__DIRECTIONS__.
Find "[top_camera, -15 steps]" below and begin at its line; stop after the line with "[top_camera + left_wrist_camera". Output those lines exactly, without pictures.

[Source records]
*** Block opens ***

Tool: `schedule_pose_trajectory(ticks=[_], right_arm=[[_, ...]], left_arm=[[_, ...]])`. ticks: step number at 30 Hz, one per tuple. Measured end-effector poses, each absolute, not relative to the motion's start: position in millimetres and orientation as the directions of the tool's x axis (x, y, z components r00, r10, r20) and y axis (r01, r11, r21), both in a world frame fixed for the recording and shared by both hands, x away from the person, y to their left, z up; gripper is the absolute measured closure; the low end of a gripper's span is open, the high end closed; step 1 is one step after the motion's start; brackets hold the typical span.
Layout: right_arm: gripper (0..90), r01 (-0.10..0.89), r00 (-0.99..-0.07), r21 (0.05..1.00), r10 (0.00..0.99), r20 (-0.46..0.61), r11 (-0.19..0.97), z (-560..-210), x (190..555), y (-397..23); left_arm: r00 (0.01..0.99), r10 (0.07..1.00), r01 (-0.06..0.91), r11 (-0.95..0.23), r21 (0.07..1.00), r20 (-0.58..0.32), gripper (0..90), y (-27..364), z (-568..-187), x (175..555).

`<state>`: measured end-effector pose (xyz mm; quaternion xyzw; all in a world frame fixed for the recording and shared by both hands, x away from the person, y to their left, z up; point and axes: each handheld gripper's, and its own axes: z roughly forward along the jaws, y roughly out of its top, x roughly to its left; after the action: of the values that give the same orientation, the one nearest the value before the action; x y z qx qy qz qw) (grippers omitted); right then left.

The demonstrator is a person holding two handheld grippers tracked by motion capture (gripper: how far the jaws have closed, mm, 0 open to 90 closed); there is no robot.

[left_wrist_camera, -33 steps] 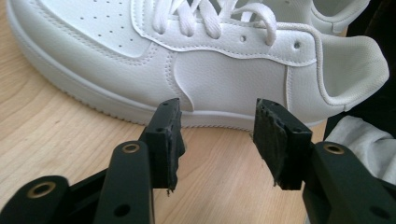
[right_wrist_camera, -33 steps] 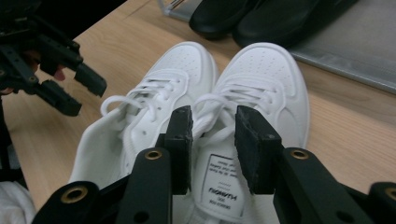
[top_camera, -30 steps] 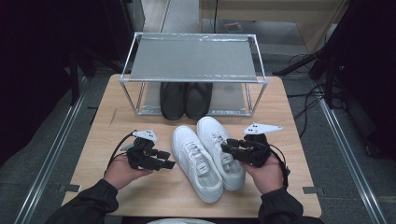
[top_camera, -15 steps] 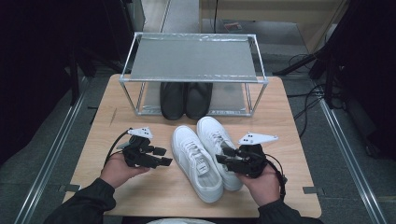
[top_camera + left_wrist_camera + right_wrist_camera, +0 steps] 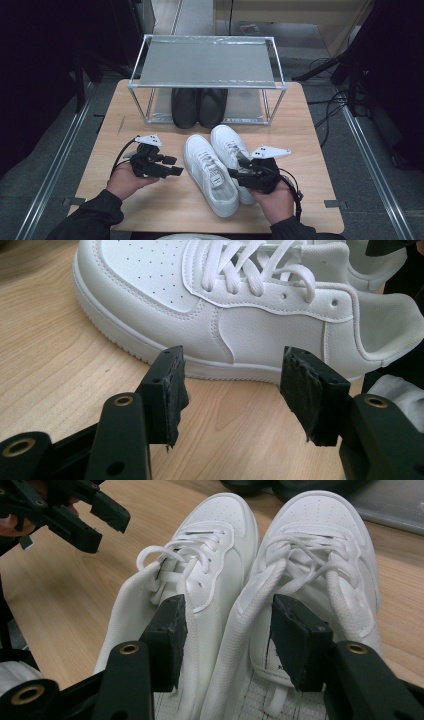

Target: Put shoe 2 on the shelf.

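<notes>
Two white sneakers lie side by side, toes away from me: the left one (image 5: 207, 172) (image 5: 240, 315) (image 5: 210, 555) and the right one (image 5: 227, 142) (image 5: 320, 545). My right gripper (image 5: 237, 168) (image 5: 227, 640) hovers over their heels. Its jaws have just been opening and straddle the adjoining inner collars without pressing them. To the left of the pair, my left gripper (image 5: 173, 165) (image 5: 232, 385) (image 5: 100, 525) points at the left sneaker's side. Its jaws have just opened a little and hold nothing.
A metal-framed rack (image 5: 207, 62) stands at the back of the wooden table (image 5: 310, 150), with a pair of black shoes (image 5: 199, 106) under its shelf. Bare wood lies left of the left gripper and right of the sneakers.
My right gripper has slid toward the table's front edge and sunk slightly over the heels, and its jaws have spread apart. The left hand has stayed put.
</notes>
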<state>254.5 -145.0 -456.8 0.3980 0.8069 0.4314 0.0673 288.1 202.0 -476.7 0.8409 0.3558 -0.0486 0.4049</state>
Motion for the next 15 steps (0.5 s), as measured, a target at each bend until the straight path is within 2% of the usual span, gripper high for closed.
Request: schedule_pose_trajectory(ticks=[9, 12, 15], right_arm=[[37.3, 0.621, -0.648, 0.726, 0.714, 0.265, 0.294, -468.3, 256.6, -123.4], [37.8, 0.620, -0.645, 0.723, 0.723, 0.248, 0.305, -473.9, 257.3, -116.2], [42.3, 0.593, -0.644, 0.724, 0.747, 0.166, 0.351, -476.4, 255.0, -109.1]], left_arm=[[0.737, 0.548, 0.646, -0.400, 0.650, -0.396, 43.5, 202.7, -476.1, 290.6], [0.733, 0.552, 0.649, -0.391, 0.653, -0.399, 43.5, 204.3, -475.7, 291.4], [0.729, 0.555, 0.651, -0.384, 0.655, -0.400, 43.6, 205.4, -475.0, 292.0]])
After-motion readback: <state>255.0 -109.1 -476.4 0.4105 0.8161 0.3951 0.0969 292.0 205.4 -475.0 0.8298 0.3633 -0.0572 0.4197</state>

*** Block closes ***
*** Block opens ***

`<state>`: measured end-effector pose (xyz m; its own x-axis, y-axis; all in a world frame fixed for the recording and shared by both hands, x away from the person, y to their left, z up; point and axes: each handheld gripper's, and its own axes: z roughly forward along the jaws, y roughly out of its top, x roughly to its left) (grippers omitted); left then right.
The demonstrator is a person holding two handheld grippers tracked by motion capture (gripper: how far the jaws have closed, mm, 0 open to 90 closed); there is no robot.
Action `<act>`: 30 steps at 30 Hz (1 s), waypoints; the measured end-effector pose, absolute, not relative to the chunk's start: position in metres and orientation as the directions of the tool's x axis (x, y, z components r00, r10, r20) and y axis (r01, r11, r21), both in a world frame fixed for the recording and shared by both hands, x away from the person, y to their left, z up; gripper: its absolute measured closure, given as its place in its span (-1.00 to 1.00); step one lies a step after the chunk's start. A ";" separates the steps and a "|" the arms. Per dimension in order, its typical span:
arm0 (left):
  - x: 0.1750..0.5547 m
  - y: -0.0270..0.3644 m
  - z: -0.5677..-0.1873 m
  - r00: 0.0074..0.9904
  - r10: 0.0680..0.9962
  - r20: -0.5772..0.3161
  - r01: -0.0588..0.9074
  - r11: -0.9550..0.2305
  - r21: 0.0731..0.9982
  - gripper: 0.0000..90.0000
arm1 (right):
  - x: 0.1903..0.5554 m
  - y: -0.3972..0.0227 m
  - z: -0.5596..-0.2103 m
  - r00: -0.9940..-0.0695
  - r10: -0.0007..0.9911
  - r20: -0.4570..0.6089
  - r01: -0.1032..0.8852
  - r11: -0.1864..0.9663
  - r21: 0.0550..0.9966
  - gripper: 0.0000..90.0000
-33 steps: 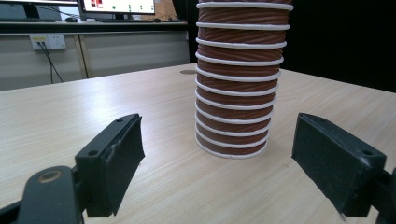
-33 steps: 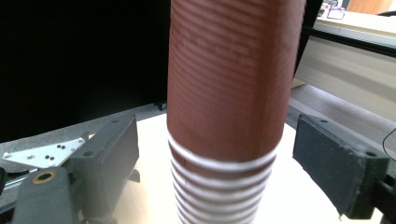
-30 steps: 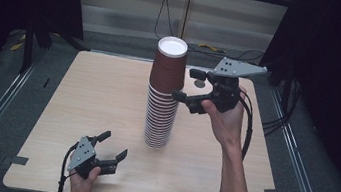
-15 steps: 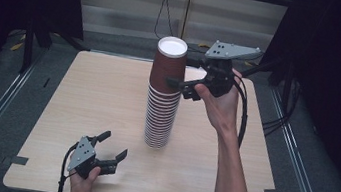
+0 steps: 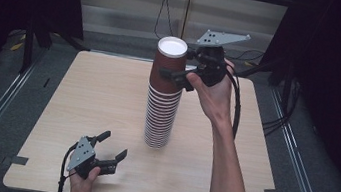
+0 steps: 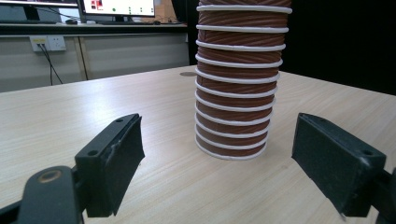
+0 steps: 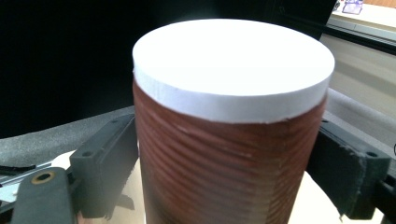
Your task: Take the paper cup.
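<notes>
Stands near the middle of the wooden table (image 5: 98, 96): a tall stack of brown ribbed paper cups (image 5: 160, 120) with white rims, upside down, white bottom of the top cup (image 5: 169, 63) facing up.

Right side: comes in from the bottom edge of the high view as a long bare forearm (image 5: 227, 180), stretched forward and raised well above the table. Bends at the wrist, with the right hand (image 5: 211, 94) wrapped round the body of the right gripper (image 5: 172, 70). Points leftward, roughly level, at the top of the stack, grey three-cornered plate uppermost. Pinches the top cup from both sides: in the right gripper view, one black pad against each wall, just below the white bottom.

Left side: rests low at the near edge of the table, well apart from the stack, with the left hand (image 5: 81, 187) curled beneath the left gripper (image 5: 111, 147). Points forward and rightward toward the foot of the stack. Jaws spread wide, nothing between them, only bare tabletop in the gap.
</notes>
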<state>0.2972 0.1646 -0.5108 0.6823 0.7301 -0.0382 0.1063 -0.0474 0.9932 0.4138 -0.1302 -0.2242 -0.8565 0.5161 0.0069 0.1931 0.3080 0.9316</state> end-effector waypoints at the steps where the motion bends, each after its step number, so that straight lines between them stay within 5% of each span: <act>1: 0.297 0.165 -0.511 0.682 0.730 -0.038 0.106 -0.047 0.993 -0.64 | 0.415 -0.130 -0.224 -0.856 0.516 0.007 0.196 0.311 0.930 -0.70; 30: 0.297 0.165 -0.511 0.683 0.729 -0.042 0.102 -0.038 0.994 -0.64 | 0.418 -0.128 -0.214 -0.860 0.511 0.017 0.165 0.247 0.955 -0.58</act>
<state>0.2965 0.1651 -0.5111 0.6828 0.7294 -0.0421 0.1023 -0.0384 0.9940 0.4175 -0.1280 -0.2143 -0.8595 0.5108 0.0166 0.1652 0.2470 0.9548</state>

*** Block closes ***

__TASK ANSWER__.
[top_camera, -15 steps] 
[top_camera + left_wrist_camera + right_wrist_camera, +0 steps] 

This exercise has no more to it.